9. LACK OF KNOWLEDGE OF ROLES & RESPONSIBILITIES AT HOME-This one is major. A lot of genuine Christian men in Africa in particular are still tied to the aprons of many bad African cultural values, and need to be trained and schooled out of these mindsets. Some of these African man see the woman as lower in class. They see her as inferior, and as a s*x object and as a baby making factory. Consequently, they speak down on the woman; shut her down when she's talking; body-shame her; demote her vision; and use her as the primary instrument for fulfilling their own vision in the marriage. In many instances, some men never help the wives to do any house chores. On the contrary, the woman is seen as the cleaner and cook for the man.

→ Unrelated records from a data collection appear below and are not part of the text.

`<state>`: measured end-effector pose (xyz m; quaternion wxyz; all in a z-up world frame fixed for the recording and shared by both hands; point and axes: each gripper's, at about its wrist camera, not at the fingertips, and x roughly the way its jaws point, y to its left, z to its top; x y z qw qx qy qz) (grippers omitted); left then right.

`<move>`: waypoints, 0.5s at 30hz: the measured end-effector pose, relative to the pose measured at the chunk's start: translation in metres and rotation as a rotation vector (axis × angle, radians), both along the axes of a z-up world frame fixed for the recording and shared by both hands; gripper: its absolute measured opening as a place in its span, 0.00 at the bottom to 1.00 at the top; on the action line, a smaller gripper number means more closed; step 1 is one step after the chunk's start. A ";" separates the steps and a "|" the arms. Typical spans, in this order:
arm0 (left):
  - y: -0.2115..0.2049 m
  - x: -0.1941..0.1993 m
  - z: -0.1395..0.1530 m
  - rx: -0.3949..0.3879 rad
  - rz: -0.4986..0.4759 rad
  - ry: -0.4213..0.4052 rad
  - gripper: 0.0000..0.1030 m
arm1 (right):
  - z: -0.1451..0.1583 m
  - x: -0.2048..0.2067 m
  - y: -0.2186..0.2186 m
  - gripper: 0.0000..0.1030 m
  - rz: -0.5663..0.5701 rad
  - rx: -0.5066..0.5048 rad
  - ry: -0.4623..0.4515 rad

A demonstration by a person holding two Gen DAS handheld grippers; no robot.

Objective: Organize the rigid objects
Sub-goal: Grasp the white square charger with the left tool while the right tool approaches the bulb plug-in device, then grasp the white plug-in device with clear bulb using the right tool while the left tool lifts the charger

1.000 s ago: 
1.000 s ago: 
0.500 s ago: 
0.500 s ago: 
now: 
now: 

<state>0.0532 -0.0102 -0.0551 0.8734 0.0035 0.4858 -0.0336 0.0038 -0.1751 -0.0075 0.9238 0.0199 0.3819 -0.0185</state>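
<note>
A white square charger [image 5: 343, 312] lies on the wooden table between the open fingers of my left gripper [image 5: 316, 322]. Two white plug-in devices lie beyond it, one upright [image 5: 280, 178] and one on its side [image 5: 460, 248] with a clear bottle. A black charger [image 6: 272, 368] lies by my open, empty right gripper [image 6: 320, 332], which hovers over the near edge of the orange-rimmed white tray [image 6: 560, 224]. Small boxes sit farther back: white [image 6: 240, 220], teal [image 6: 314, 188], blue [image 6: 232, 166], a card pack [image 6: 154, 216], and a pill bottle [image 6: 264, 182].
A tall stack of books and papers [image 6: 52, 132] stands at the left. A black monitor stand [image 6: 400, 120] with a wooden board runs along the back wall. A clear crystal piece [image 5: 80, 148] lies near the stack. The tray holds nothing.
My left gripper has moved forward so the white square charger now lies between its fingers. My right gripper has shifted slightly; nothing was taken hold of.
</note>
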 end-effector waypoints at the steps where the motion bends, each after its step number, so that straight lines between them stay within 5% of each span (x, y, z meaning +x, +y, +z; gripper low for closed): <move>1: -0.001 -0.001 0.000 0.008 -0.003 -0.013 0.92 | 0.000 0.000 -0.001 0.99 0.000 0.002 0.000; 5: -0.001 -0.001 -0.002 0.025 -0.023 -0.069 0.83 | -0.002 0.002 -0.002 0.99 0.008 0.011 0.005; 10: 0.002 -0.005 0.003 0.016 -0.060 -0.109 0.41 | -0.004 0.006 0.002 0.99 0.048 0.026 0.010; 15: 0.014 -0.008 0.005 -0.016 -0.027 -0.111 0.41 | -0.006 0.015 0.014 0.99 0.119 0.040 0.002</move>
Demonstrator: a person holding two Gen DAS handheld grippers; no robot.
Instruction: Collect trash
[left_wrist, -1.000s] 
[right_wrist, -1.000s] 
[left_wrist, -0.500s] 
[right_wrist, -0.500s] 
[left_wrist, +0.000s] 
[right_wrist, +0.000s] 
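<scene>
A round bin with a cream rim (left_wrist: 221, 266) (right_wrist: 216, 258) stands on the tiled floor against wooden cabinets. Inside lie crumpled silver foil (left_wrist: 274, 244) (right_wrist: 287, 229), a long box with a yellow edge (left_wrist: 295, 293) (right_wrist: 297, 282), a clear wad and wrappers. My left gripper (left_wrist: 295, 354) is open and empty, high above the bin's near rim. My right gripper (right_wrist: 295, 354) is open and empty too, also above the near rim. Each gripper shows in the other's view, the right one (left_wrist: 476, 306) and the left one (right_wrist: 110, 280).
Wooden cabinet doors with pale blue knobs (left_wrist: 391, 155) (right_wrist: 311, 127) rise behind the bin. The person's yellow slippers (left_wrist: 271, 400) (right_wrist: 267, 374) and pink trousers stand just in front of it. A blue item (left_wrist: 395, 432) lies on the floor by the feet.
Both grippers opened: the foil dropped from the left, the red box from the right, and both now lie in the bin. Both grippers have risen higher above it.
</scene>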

Similarly, the woman also sees the man as the sole-provider for the home. She works, but sees her income as hers alone. Further, she the sees the man as the tool for solving all the problems of her own family members. All of these cultural stereotypes stem from the traditional African culture which many genuine Christians import from their parents' marriages into their own marriages, and when they begin to evolve, the center will not be able to sustain their marriage again. In fact, when many of these couples migrate to the western world, crises break out--given the unique cultural slants of the western society. This is why at the very least, wise parents and wise pastors need to develop not just counselling seminars, but schools of marriages where intending couples will be mandated to attend over a period of at least 3-6 months, just to detox them from all of these bad African cultures.
Friends, and ministers, my experience in counselling coupled with years of learning and un-learning as a Christian and as a minister has proved to me beyond all doubts that the body of Christ is presently in big trouble. The minds of our younger generation have been poisoned and polluted by what they see and read in the larger society. Pastors, please for the sake of heaven and eternity, can we go back to sound bible teachings? Even if we can't solve all the problems once and for all, we will still save a lot of homes when we groom men and women in sound biblical values that can guide them in choosing wisely, and that can sustain them inside marriage. If things remain the same with our knowledge about marriage, divorce rate will reach a global pandemic--and the larger society will suffer for it.